• [What to do] Beginning with the opening line, restate the following material exactly, up through the line that contains "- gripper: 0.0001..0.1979".

• [Data excerpt]
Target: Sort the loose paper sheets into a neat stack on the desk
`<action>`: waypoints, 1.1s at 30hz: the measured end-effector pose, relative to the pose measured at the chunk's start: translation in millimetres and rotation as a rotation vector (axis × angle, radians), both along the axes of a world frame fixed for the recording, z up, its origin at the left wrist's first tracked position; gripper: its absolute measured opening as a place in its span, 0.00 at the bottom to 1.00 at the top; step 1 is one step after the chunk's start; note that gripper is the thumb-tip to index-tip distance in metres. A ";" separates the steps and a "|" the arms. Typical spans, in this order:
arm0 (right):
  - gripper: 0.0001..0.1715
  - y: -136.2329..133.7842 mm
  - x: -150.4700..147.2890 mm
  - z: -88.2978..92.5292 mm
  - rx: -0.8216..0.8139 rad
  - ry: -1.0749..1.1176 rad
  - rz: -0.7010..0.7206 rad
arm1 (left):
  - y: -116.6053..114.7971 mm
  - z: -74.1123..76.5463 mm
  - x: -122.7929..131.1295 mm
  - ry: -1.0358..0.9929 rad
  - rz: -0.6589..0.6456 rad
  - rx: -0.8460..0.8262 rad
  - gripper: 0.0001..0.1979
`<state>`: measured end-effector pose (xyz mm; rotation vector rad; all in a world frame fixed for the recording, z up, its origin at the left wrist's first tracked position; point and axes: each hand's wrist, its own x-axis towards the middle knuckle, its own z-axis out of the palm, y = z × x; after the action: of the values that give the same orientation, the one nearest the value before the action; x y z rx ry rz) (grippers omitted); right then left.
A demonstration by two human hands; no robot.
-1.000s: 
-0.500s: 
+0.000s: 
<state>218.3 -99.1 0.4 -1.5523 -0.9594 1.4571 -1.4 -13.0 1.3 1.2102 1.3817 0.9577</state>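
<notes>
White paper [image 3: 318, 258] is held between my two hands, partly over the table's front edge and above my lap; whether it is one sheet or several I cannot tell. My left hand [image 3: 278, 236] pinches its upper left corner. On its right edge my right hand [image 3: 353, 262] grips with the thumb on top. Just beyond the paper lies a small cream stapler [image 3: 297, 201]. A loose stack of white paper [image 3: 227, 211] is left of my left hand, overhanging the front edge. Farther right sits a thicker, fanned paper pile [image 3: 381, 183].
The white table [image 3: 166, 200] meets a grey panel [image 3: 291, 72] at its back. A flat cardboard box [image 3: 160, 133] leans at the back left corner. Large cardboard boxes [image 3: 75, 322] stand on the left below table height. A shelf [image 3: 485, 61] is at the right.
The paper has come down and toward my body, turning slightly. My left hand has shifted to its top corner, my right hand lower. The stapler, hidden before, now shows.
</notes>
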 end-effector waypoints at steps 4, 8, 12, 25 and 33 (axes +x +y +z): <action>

• [Reply]
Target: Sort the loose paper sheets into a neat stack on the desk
`<action>`: waypoints, 1.1s at 30hz: the measured end-effector pose, relative to the pose measured at the chunk's start: translation in millimetres and rotation as a rotation vector (axis × angle, radians), both along the axes of a world frame fixed for the recording, z up, its origin at the left wrist's first tracked position; gripper: its absolute measured opening as a place in its span, 0.00 at the bottom to 1.00 at the top; step 1 is one step after the chunk's start; note that gripper is the thumb-tip to index-tip distance in metres. A ";" separates the steps and a "|" the arms. Typical spans, in this order:
arm0 (right):
  - gripper: 0.0001..0.1715
  - y: -136.2329..133.7842 mm
  - x: -150.4700..147.2890 mm
  - z: -88.2978..92.5292 mm
  - rx: -0.8216..0.8139 rad
  - ry: -1.0749..1.1176 rad
  - rz: -0.7010..0.7206 rad
arm1 (left):
  - y: -116.6053..114.7971 mm
  - z: -74.1123..76.5463 mm
  - x: -122.7929..131.1295 mm
  - ry: -1.0358..0.9929 rad
  - rz: -0.6589..0.6456 rad
  - rx: -0.8460..0.8262 rad
  - gripper: 0.0001..0.1979

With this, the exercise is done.